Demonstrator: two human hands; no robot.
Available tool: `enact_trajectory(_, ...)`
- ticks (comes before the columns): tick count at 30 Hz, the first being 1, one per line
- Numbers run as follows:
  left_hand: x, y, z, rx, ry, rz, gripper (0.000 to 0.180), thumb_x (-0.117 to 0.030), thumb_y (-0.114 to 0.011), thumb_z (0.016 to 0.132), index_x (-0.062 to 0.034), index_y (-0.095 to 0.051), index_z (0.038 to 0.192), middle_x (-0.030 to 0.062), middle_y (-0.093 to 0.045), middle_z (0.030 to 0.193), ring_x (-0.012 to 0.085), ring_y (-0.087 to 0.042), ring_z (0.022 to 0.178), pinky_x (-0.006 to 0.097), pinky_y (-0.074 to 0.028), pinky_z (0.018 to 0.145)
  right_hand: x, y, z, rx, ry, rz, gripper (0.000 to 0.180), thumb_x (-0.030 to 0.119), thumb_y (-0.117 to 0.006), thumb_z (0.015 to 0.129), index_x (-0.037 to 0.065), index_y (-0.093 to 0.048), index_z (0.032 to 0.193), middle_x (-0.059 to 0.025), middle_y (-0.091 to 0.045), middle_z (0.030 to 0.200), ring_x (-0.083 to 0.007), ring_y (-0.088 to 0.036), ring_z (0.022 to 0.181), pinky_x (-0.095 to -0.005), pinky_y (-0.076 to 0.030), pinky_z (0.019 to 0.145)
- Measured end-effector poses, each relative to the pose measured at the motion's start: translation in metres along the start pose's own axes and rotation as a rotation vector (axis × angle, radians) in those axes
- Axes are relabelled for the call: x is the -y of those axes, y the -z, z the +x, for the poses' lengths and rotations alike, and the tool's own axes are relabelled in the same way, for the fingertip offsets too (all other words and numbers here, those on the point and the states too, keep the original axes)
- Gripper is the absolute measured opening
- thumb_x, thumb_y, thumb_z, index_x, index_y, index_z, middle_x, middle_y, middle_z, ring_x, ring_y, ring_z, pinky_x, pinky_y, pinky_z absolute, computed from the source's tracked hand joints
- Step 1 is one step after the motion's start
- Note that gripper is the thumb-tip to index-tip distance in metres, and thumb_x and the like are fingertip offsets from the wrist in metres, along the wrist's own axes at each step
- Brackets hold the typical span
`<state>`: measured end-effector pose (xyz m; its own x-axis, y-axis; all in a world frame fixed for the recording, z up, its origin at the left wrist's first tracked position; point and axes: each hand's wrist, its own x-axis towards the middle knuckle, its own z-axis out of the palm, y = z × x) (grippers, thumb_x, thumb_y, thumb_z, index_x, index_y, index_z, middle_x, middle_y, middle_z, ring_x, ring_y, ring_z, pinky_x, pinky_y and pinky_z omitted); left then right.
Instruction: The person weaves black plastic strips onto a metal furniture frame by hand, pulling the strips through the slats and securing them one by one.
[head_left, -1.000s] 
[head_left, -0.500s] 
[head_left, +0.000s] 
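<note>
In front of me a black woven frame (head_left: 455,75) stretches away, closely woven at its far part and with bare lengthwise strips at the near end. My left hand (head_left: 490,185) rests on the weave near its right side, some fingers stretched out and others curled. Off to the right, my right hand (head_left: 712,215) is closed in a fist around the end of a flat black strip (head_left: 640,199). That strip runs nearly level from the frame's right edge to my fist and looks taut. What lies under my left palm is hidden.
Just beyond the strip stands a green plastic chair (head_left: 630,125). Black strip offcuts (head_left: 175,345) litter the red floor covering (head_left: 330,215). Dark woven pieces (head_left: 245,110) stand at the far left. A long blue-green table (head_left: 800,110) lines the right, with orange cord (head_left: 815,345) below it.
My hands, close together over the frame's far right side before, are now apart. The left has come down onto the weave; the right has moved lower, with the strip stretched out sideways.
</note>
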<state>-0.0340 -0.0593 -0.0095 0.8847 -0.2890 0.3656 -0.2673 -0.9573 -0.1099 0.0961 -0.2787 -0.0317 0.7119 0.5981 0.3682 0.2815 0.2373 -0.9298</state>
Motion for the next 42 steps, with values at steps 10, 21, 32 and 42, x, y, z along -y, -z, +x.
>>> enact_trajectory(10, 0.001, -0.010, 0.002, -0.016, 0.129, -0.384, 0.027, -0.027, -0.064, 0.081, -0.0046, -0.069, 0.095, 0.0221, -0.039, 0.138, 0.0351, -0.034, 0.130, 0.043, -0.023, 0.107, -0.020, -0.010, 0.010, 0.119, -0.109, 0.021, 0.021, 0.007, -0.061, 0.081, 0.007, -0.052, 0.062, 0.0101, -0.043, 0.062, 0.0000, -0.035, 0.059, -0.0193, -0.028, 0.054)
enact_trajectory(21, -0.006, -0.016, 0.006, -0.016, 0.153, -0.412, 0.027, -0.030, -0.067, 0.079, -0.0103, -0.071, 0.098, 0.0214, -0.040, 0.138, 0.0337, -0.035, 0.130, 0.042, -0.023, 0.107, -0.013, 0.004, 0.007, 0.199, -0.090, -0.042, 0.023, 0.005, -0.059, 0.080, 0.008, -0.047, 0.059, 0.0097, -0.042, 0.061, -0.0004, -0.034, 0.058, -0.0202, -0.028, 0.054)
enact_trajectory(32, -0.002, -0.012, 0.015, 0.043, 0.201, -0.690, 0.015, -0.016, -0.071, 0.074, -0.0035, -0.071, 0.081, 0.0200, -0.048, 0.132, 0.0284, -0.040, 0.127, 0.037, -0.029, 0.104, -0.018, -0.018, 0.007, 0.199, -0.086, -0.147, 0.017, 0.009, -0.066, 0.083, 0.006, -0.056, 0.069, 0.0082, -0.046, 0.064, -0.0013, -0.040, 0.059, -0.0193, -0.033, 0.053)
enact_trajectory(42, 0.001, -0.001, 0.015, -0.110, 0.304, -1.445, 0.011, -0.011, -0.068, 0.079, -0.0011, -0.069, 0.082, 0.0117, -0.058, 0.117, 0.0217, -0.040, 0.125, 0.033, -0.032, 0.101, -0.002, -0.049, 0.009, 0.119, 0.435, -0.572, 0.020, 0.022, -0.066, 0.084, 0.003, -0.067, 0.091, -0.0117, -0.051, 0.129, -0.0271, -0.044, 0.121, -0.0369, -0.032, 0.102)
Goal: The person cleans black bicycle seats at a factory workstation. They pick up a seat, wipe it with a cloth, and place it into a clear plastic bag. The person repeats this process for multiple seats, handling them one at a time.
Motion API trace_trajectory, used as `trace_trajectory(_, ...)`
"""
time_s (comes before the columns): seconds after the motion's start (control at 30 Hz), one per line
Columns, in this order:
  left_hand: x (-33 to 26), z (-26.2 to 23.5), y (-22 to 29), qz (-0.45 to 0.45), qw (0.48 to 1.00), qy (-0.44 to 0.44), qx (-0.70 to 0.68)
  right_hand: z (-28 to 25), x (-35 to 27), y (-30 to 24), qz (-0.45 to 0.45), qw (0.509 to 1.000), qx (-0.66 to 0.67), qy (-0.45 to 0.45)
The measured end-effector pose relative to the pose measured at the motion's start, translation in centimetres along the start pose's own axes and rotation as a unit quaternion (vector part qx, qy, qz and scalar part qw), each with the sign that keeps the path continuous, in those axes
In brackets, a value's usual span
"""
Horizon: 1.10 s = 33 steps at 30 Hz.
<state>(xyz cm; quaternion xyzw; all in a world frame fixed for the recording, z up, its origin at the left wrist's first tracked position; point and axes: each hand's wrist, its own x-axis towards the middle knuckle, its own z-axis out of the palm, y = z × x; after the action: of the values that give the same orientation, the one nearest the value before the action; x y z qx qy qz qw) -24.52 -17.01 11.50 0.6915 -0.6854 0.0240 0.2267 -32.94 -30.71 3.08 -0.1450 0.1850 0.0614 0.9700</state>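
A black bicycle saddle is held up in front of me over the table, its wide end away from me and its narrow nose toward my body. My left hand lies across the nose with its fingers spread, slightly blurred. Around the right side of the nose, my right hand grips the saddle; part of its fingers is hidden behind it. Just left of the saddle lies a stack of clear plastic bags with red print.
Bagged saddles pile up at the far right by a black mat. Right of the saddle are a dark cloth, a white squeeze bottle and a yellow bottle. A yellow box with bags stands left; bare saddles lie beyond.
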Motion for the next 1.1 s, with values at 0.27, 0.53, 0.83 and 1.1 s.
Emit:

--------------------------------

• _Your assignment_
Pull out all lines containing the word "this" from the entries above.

• _Solution below_
Goal: The person cleans black bicycle seats at a factory workstation. They pick up a seat, wipe it with a cloth, and place it into a clear plastic bag. The person repeats this process for multiple seats, handling them one at a time.
Columns, in this order:

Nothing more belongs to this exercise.